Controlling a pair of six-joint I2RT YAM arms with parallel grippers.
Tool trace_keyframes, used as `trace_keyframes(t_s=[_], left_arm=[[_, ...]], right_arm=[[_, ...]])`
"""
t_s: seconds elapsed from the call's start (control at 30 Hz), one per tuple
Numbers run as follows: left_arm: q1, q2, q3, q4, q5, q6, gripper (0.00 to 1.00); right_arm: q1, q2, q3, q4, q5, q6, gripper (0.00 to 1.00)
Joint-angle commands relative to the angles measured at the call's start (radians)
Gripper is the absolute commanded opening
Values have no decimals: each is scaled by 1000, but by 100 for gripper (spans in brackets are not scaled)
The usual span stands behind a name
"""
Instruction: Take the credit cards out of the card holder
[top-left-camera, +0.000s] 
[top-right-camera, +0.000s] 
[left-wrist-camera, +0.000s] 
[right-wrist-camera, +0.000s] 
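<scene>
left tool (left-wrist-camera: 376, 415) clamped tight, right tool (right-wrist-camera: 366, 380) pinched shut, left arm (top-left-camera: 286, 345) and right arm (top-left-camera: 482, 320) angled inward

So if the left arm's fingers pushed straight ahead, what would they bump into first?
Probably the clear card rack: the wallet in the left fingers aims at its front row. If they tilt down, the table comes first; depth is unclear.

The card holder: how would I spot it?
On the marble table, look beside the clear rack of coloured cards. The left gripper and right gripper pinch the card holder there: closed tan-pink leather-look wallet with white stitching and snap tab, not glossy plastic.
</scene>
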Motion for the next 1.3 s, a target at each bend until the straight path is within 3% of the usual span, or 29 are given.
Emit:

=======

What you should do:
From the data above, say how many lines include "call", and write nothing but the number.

Task answer:
2